In [36]:
from bs4 import BeautifulSoup as bs

# Библиотека для работы с HTTP-запросами
import requests

# Модуль Re для регулярных выражений в Python
import re

# Пакет для работы с данными в формате json
import json

# Библиотека для анализа данных, представляющая данные в табличном виде называемом DataFrame
import pandas as pd

In [37]:
headers = {
        'User-Agent': 'Mozilla/5.0 (Windows NT 10.0; Win64; x64) AppleWebKit/537.36 (KHTML, like Gecko) Chrome/91.0.4472.135 YaBrowser/21.6.3.757 Yowser/2.5 Safari/537.36'}

In [47]:
def _parser_hh(vacancy, cnt_page):

    vacancy_date = []
    params = {
        'text': vacancy, \
        'search_field': 'name', \
        'items_on_page': '100', \
        'page': ''
    }
    
    link = 'https://hh.ru/search/vacancy'
       
    html = requests.get(link, params=params, headers=headers)
    
    if html.ok:
        parsed_html = bs(html.text,'html.parser')
        
    for page in range(cnt_page):
        params['page'] = page
        html = requests.get(link, params=params, headers=headers)
        
        if html.ok:
            parsed_html = bs(html.text,'html.parser')
            
            vacancy_items = parsed_html.find('div', {'data-qa': 'vacancy-serp__results'}).find_all('div', {'class': 'vacancy-serp-item'})
                
            for element in vacancy_items:
                vacancy_date.append(hh_get_vacancy_info(element))
                
    return vacancy_date

def hh_get_vacancy_info(element):
    vacancy_date = {}
    # vacancy_name
    vacancy_name = element.find(
        'a', {
            'data-qa': 'vacancy-serp__vacancy-title'}).getText().replace(u'\xa0', u' ')
    vacancy_date['vacancy_name'] = vacancy_name
      
    # company_name
    company_name = element.find('div', {'class': 'vacancy-serp-item__meta-info-company'}).find('a').getText()
    vacancy_date['company_name'] = company_name
    
    # city
    city = element.find(
        'span', {
            'data-qa': 'vacancy-serp__vacancy-address'}).getText().split(', ')[0]
    vacancy_date['city'] = city
    
    # metro station
    metro_station = element.find('span', {'class': 'vacancy-serp-item__meta-info'}).findChild()
    if not metro_station:
        metro_station = None
    else:
        metro_station = metro_station.getText()

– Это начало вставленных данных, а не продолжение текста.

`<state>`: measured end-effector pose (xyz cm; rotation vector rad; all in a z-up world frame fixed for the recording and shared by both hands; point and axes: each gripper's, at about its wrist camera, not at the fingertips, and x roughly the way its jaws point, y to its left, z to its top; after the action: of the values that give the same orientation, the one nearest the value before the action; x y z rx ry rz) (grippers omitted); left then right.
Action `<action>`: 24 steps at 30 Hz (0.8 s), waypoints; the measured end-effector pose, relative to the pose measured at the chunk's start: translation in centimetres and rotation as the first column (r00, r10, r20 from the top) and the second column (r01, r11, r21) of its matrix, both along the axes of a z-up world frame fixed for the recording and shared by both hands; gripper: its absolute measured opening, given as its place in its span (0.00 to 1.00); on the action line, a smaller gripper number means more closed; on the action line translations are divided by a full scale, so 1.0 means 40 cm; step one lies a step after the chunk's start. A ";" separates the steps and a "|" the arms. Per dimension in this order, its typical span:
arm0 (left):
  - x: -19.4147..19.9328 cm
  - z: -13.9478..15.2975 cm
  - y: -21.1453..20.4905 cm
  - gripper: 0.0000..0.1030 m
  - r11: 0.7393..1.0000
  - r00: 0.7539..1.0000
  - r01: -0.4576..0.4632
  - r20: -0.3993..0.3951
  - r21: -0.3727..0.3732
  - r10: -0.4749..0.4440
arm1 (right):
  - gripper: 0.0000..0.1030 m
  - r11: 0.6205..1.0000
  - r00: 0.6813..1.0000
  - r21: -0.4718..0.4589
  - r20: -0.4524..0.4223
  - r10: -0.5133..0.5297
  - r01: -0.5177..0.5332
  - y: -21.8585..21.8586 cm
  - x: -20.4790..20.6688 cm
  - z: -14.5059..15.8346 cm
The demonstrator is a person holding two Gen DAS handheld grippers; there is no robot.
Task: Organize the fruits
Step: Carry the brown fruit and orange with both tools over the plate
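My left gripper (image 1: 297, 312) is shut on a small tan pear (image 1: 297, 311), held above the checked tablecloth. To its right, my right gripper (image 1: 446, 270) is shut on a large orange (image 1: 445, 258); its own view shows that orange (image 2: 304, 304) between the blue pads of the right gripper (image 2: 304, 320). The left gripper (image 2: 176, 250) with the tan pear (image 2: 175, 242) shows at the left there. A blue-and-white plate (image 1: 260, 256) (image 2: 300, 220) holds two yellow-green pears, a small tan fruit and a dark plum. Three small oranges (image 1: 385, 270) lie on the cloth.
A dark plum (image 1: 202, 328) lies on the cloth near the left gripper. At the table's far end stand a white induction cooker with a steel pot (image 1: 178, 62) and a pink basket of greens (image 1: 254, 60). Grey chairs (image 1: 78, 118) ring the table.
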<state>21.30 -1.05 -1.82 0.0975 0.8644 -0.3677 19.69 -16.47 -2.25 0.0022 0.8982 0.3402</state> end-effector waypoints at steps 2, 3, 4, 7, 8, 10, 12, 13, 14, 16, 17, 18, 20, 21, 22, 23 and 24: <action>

    vacancy_date['metro_station'] = metro_station
    
    # salary
    salary = element.find(
        'span', {
            'data-qa': 'vacancy-serp__vacancy-compensation'})
    salary_currency = None
    if not salary:
        salary_min = None
        salary_max = None
        salary_currency = None
    else:
        salary = salary.getText().replace(u'\u202f', u'')
        salary = re.split(r'\s|-', salary)
        if salary[0] == 'до':
            salary_min = None
            salary_max = int(salary[1])
            salary_currency = str(salary[2])
        elif salary[0] == 'от':
            salary_min = int(salary[1])
            salary_max = None
        else:
            salary_min = int(salary[0])
            salary_max = int(salary[2])
            salary_currency = str(salary[3])
    vacancy_date['salary_min'] = salary_min
    vacancy_date['salary_max'] = salary_max
    vacancy_date['salary_currency'] = salary_currency
    
    # vacancy_link
    vacancy_link = element.find(
        'a', {'data-qa': 'vacancy-serp__vacancy-title'}).get('href').split('?')[0]
    vacancy_date['vacancy_link'] = vacancy_link
       
    # site
    vacancy_date['site'] = 'hh.ru'

    return vacancy_date    

def _parser_superjob(vacancy, cnt_page):
    vacancy_date = []
    
    params = {
        'keywords': vacancy, \
        'profession_only': '1', \
        'geo[c][0]': '15', \
        'geo[c][1]': '1', \
        'geo[c][2]': '9', \
        'page': ''
    }
    
    link = 'https://www.superjob.ru/vacancy/search/'
       
    html = requests.get(link, params=params, headers=headers)
    
    for page in range(cnt_page):
        params['page'] = page
        html = requests.get(link, params=params, headers=headers)
        
        if html.ok:
            parsed_html = bs(html.text,'html.parser')
            vacancy_items = parsed_html.find_all('div', {'class': 'f-test-vacancy-item'})
                        
            for item in vacancy_items:
                vacancy_date.append(_parser_item_superjob(item))
                
    return vacancy_date

def _parser_item_superjob(item):
    

    vacancy_date = {}
    
    # vacancy_name
    vacancy_name = item.find('a').getText()
    vacancy_date['vacancy_name'] = vacancy_name
    
    # company_name
    company_name = item.find('span', {'class': 'f-test-text-vacancy-item-company-name'})
    
    if not company_name:
        company_name = item.findParent() \
                            .find('span', {'class': 'f-test-text-vacancy-item-company-name'}) \
                            .getText()
    else:
        company_name = company_name.getText()
    
    vacancy_date['company_name'] = company_name
    
    # city
    company_location = item.find('span', {'class': 'f-test-text-company-item-location'}) \
                            .findChildren()[2] \
                            .getText() \
                            .split(',')
    
    vacancy_date['city'] = company_location[0]
    
    #metro station
    if len(company_location) > 1:
        metro_station = company_location[1]
    else:
        metro_station = None
    
    vacancy_date['metro_station'] = metro_station
    
    #salary
    salary = item.find('span', {'class': 'f-test-text-company-item-salary'}).getText()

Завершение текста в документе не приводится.